Re: [REGRESSION] mm/mprotect: 2x+ slowdown for >=400KiB regions since PTE batching (cac1db8c3aad)

linux-mm.kvack.org archive mirror
 help / color / mirror / Atom feed

From: Pedro Falcato <pfalcato@suse.de>
To: "David Hildenbrand (Arm)" <david@kernel.org>
Cc: Dev Jain <dev.jain@arm.com>, Luke Yang <luyang@redhat.com>,
	 surenb@google.com, jhladky@redhat.com,
	akpm@linux-foundation.org,  Liam.Howlett@oracle.com,
	willy@infradead.org, vbabka@suse.cz, linux-mm@kvack.org,
	 linux-kernel@vger.kernel.org
Subject: Re: [REGRESSION] mm/mprotect: 2x+ slowdown for >=400KiB regions since PTE batching (cac1db8c3aad)
Date: Thu, 19 Feb 2026 12:15:09 +0000	[thread overview]
Message-ID: <r2b2cjuqicmrw3zdwruacpelulhjhfdawrtbgzph5vsf6h5omj@dhrga7p62hju> (raw)
In-Reply-To: <624496ee-4709-497f-9ac1-c63bcf4724d6@kernel.org>

On Wed, Feb 18, 2026 at 01:24:28PM +0100, David Hildenbrand (Arm) wrote:
> On 2/18/26 12:58, Pedro Falcato wrote:
> > On Wed, Feb 18, 2026 at 11:46:29AM +0100, David Hildenbrand (Arm) wrote:
> > > On 2/18/26 11:38, Dev Jain wrote:
> > > > 
> > > > 
> > > > There are two things at play here:
> > > > 
> > > > 1. All arches are expected to benefit from pte batching on large folios, because
> > > > of doing similar operations together in one shot.
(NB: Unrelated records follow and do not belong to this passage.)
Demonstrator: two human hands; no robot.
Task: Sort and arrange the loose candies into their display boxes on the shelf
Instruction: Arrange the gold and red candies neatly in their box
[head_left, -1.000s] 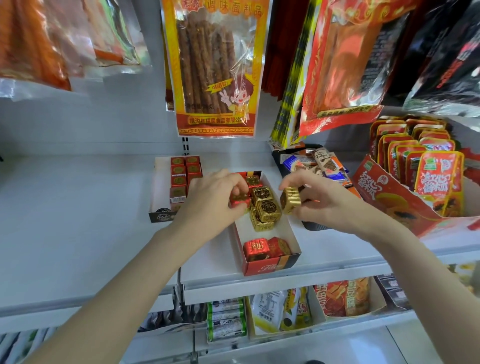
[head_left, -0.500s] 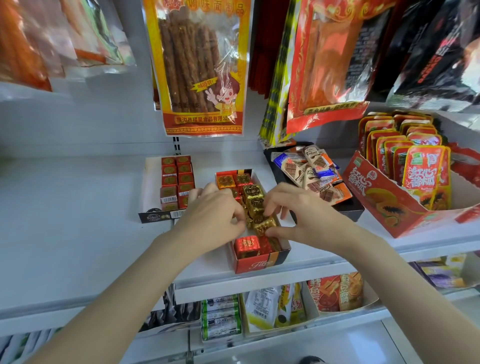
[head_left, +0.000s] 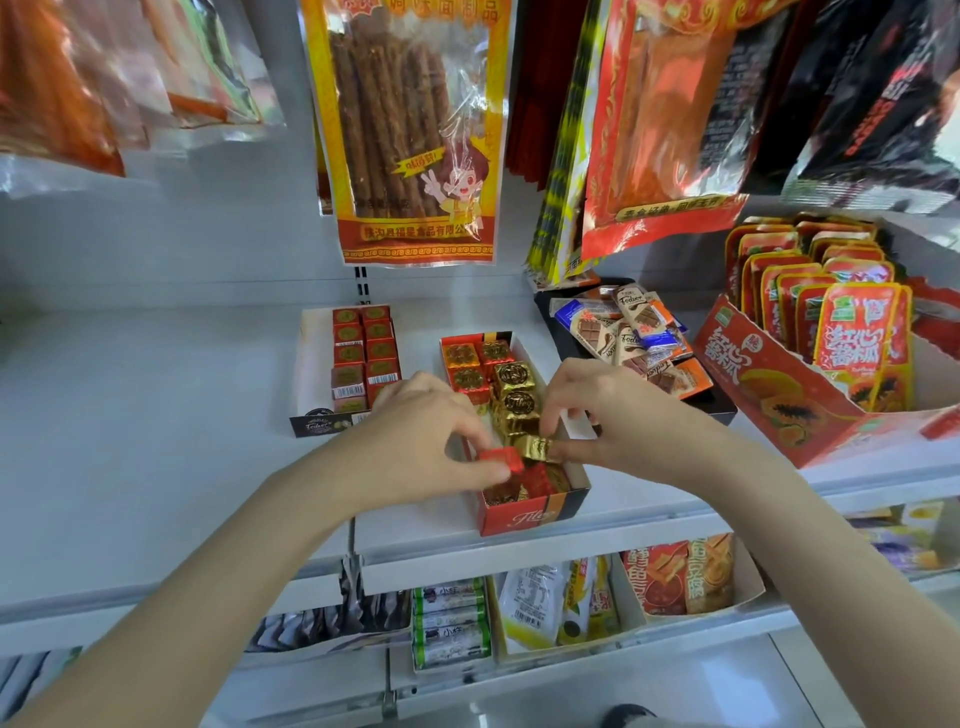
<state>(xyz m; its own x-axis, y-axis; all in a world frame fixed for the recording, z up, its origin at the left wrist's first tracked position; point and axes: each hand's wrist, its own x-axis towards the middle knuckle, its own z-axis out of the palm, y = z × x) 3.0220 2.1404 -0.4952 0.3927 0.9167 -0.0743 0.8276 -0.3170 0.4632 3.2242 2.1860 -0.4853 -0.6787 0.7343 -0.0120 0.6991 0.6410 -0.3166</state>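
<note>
White cardboard tray (head_left: 306, 364) of small red boxed candies, at 10 o'clock on the white metal shelf (head_left: 156, 415). Left hand (head_left: 421, 441): fingers pinching a red foil-wrapped cube candy (head_left: 501, 460) above the narrow red-fronted cardboard display box (head_left: 524, 514), centre. Right hand (head_left: 618, 415): fingers pinching a gold foil-wrapped cube candy (head_left: 537, 448) over the same box. Black tray of chocolate bars (head_left: 722, 410) at 2 o'clock.

Red candy (head_left: 501, 459), gold candy (head_left: 535, 447), red-and-black display box (head_left: 524, 514), white shelf (head_left: 156, 415).
</note>
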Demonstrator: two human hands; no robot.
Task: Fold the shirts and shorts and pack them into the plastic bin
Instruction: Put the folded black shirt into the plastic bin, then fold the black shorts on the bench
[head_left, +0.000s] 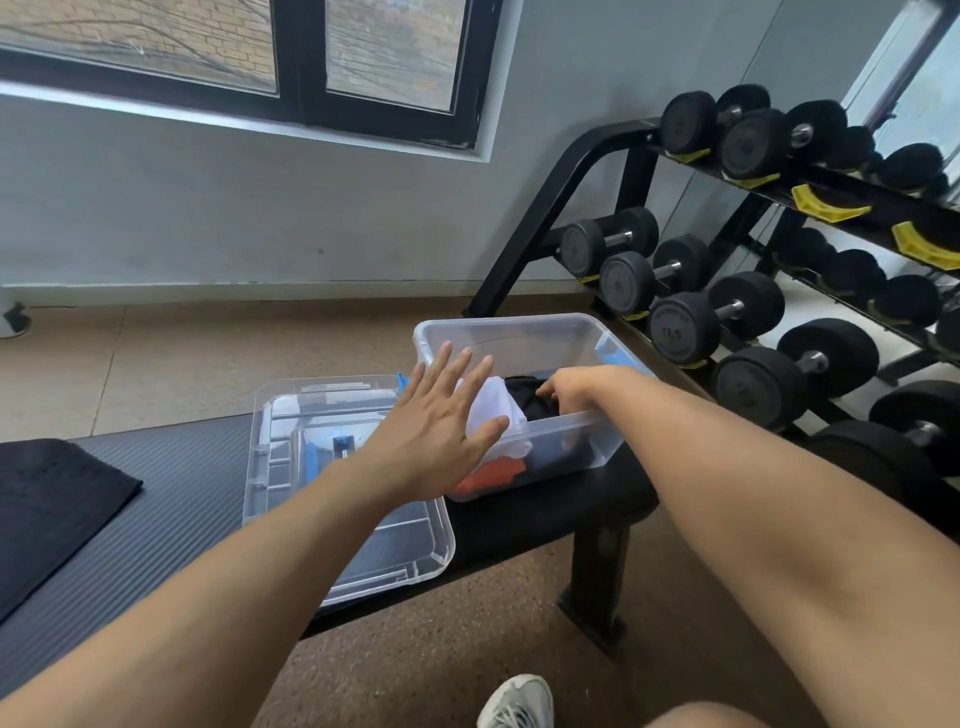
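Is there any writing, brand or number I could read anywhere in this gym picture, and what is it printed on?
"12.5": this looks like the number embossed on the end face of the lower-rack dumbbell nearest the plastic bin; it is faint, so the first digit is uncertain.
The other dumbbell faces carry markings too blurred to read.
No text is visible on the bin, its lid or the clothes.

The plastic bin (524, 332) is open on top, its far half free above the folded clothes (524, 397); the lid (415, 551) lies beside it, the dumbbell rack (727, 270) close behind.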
For code paths except mprotect
> > > > and mremap, that benefit is far more clear due to:
> > > > 
> > > > a) batching across atomic operations etc. For example, see copy_present_ptes -> folio_ref_add.
> > > >      Instead of bumping the reference by 1 nr times, we bump it by nr in one shot.
> > > > 
> > > > b) vm_normal_folio was already being invoked. So, all in all the only new overhead
> > > >      we introduce is of folio_pte_batch(_flags). In fact, since we already have the
> > > >      folio, I recall that we even just special case the large folio case, out from
> > > >      the small folio case. Thus 4K folio processing will have no overhead.
> > > > 
> > > > 2. Due to the requirements of contpte, ptep_get() on arm64 needs to fetch a/d bits
> > > > across a cont block. Thus, for each ptep_get, it does 16 pte accesses. To avoid this,
> > > > it becomes critical to batch on arm64.
> > > > 
> > > > 
> > > > 
> > > > Nice.
> > > > 
> > > > 
> > > > I dunno, need other opinions.
> > > 
> > > Let's repeat my question: what, besides the micro-benchmark in some cases
> > > with all small-folios, are we trying to optimize here. No hand waving
> > > (Androids does this or that) please.
> > 
> > I don't understand what you're looking for. an mprotect-based workload? those
> > obviously don't really exist, apart from something like a JIT engine cranking
> > out a lot of mprotect() calls in an aggressive fashion. Or perhaps some of that
> > usage of mprotect that our DB friends like to use sometimes (discussed in
> > $OTHER_CONTEXTS), though those are generally hugepages.
> > 
> 
> Anything besides a homemade micro-benchmark that highlights why we should
> care about this exact fast and repeated sequence of events.
> 
> I'm surprise that such a "large regression" does not show up in any other
> non-home-made benchmark that people/bots are running. That's really what I
> am questioning.

I don't know, perhaps there isn't a will-it-scale test for this. That's
alright. Even the standard will-it-scale and stress-ng tests people use
to detect regressions usually have glaring problems and are insanely
microbenchey.

> 
> Having that said, I'm all for optimizing it if there is a real problem
> there.
> 
> > I don't see how this can justify large performance regressions in a system
> > call, for something every-architecture-not-named-arm64 does not have.
> Take a look at the reported performance improvements on AMD with large
> folios.

Sure, but pte-mapped 2M folios is almost a worst-case (why not a PMD at that
point...)

> 
> The issue really is that small folios don't perform well, on any
> architecture. But to detect large vs. small folios we need the ... folio.
> 
> So once we optimize for small folios (== don't try to detect large folios)
> we'll degrade large folios.

I suspect it's not that huge of a deal. Worst case you can always provide a
software PTE_CONT bit that would e.g be set when mapping a large folio. Or
perhaps "if this pte has a PFN, and the next pte has PFN + 1, then we're
probably in a large folio, thus do the proper batching stuff". I think that
could satisfy everyone. There are heuristics we can use, and perhaps
pte_batch_hint() does not need to be that simple and useless in the !arm64
case then. I'll try to look into a cromulent solution for everyone.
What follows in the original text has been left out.